→ **Your goal**: Leaving out the images, please output every entry exactly as it appears.
*** Opening Working data ***
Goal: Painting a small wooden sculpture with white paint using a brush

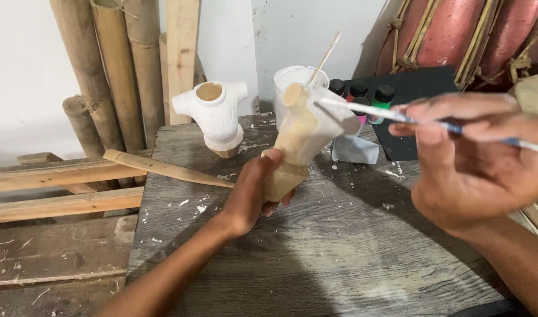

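Observation:
My left hand (251, 194) grips the bare wooden base of a carved wooden torso figure (301, 132), held tilted above the grey wooden table (316, 258). The figure's upper part is partly coated white. My right hand (474, 164) holds a thin paintbrush (386, 113) whose white-loaded tip touches the figure's shoulder. A second carved torso (216, 114), painted fully white, stands upright at the table's back left.
A white cup (292, 82) with a stick in it stands behind the held figure. Small paint bottles (363, 94) sit on a black sheet (421, 88). A wooden slat (163, 167) lies at the table's left edge, with bamboo poles (116, 64) and planks (58, 188) beyond.

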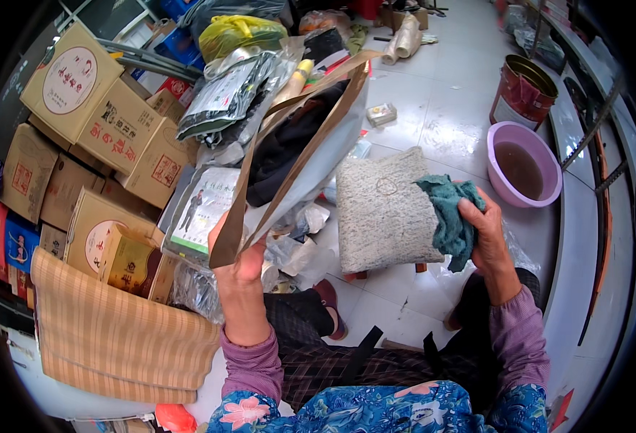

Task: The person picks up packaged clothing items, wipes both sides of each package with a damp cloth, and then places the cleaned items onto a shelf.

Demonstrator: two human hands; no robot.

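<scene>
My left hand (242,257) grips the brown edge of an upright bag (323,178) with pale sides; dark fabric (291,143) shows inside its mouth. A crumpled green cloth (453,216) is held in my right hand (488,233), between thumb and fingers. Beside that cloth, and partly behind it, lies a speckled grey-white cushion (385,216), on what may be a low stool. The bag leans over packaged goods, and its lower part is hidden.
On the left stand stacked cardboard boxes (117,127) and a striped orange mat (117,330). Plastic-wrapped packages (226,97) are heaped behind the bag. At right, a purple basin (553,173) holds murky water beside a red metal bucket (518,111). A shelf rack runs along the right side.
</scene>
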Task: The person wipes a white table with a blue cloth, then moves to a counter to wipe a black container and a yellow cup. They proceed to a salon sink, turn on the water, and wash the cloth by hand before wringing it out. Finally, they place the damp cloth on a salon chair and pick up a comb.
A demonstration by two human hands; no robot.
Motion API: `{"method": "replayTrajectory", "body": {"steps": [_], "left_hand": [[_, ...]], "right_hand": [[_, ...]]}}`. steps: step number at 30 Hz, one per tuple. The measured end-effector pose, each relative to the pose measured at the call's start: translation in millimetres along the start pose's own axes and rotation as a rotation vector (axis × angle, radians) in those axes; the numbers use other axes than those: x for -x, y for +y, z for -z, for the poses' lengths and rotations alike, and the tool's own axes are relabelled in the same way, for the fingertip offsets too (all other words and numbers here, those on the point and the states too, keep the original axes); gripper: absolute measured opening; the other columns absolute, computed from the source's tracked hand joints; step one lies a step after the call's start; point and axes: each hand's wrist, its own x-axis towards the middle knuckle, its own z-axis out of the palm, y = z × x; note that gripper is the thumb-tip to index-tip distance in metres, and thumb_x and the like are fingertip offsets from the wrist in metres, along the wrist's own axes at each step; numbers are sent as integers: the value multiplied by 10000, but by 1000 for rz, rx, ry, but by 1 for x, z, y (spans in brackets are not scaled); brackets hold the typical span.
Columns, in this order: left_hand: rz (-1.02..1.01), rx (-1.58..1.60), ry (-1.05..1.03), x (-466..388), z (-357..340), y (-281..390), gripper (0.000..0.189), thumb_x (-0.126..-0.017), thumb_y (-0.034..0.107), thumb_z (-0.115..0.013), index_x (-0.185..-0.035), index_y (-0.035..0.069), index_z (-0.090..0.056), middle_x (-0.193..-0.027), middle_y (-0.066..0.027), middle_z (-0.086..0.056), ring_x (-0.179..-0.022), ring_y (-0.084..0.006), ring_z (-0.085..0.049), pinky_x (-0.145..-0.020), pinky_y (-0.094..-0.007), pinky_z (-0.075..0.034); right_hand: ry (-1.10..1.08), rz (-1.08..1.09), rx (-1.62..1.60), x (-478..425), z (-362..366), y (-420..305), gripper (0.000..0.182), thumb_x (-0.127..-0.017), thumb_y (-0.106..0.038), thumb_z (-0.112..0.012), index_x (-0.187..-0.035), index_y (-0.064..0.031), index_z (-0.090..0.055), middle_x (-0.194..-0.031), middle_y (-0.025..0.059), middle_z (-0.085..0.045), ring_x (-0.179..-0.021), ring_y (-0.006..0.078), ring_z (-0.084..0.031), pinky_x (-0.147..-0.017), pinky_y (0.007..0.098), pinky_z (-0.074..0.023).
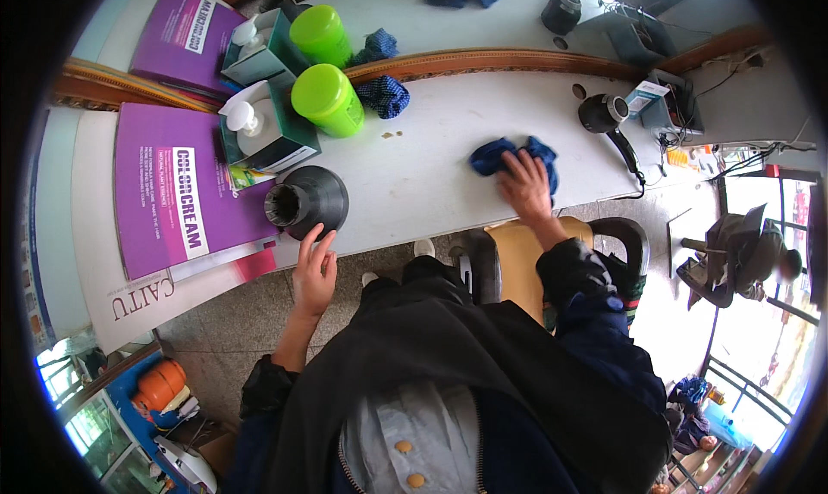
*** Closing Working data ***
→ **Answer box**:
Goal: Painting a small wooden sculpture with white paint using a brush


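Observation:
My left hand (251, 194) grips the bare wooden base of a carved wooden torso figure (301, 132), held tilted above the grey wooden table (316, 258). The figure's upper part is partly coated white. My right hand (474, 164) holds a thin paintbrush (386, 113) whose white-loaded tip touches the figure's shoulder. A second carved torso (216, 114), painted fully white, stands upright at the table's back left.
A white cup (292, 82) with a stick in it stands behind the held figure. Small paint bottles (363, 94) sit on a black sheet (421, 88). A wooden slat (163, 167) lies at the table's left edge, with bamboo poles (116, 64) and planks (58, 188) beyond.
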

Task: The person picks up packaged clothing items, wipes both sides of each package with a damp cloth, and then places the cleaned items onto a shelf.

Demonstrator: two human hands; no robot.

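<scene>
My left hand (242,257) grips the brown edge of an upright bag (323,178) with pale sides; dark fabric (291,143) shows inside its mouth. A crumpled green cloth (453,216) is held in my right hand (488,233), between thumb and fingers. Beside that cloth, and partly behind it, lies a speckled grey-white cushion (385,216), on what may be a low stool. The bag leans over packaged goods, and its lower part is hidden.
On the left stand stacked cardboard boxes (117,127) and a striped orange mat (117,330). Plastic-wrapped packages (226,97) are heaped behind the bag. At right, a purple basin (553,173) holds murky water beside a red metal bucket (518,111). A shelf rack runs along the right side.
</scene>
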Task: The person wipes a white table with a blue cloth, then moves to a counter to wipe a black container and a yellow cup. They proceed to a salon sink, turn on the water, and wash the cloth by hand before wringing it out. Finally, they place the damp cloth on a salon chair and pick up a comb.
A demonstration by two human hands; no robot.
Motion API: `{"method": "replayTrajectory", "body": {"steps": [_], "left_hand": [[_, ...]], "right_hand": [[_, ...]]}}`. steps: step number at 30 Hz, one per tuple. The measured end-effector pose, each relative to the pose measured at the call's start: translation in millimetres along the start pose's own axes and rotation as a rotation vector (axis × angle, radians) in those axes; the numbers use other axes than those: x for -x, y for +y, z for -z, for the poses' lengths and rotations alike, and the tool's own axes are relabelled in the same way, for the fingertip offsets too (all other words and numbers here, those on the point and the states too, keep the original axes); gripper: absolute measured opening; the other columns absolute, computed from the source's tracked hand joints; step one lies a step after the call's start; point and axes: each hand's wrist, its own x-axis towards the middle knuckle, its own z-axis out of the palm, y = z × x; note that gripper is the thumb-tip to index-tip distance in metres, and thumb_x and the like are fingertip offsets from the wrist in metres, along the wrist's own axes at each step; numbers are sent as integers: the value multiplied by 10000, but by 1000 for rz, rx, ry, but by 1 for x, z, y (spans in brackets are not scaled); brackets hold the typical span.
Columns, in this order: left_hand: rz (-1.02..1.01), rx (-1.58..1.60), ry (-1.05..1.03), x (-466..388), z (-357..340), y (-281..390), gripper (0.000..0.189), thumb_x (-0.126..-0.017), thumb_y (-0.034..0.107), thumb_z (-0.115..0.013), index_x (-0.185..-0.035), index_y (-0.035..0.069), index_z (-0.090..0.056), middle_x (-0.193..-0.027), middle_y (-0.066..0.027), middle_z (-0.086..0.056), ring_x (-0.179..-0.022), ring_y (-0.084..0.006), ring_z (-0.085..0.049), pinky_x (-0.145..-0.020), pinky_y (-0.094..-0.007), pinky_z (-0.075..0.034); right_hand: ry (-1.10..1.08), rz (-1.08..1.09), rx (-1.62..1.60), x (-478..425), z (-362..366), y (-420..305), gripper (0.000..0.182), thumb_x (-0.127..-0.017), thumb_y (-0.106..0.038), thumb_z (-0.112..0.012), index_x (-0.187..-0.035), index_y (-0.064..0.031), index_z (-0.090..0.055), middle_x (-0.194..-0.031), middle_y (-0.025..0.059), middle_z (-0.085..0.045), ring_x (-0.179..-0.021), ring_y (-0.006..0.078), ring_z (-0.084..0.031), pinky_x (-0.147..-0.017), pinky_y (0.007..0.098), pinky_z (-0.074..0.023).

The complete answer has been given.